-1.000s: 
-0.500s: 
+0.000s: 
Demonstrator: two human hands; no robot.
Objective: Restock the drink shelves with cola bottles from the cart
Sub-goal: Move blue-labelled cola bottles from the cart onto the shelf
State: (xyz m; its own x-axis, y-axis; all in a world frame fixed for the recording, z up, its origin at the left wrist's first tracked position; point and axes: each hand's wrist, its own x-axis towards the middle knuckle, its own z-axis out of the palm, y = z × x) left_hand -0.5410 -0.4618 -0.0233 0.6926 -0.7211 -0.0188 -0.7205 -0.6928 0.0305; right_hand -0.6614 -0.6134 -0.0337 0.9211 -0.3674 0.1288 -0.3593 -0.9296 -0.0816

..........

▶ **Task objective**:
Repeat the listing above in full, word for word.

▶ **Problem solution**:
-1.000s: 
-0.500s: 
+0.000s: 
Demonstrator: two human hands; no robot.
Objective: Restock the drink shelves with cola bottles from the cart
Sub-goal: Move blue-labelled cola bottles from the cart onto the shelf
State: (xyz m; its own x-axis, y-axis; all in a world frame fixed for the recording, z up, its origin at the left wrist's first tracked position; point and axes: each hand's wrist, its own x-axis towards the middle knuckle, its own z-axis out of the palm, y = z × x) left_hand -0.5410 -0.4618 -0.0233 0.6926 -0.7211 -0.0188 -0.7205 -0.6928 0.0305; right_hand -0.6614 -0.6134 -0.0337 0.9211 -0.3674 0.1288 -0.3593 -0.9296 -0.0816

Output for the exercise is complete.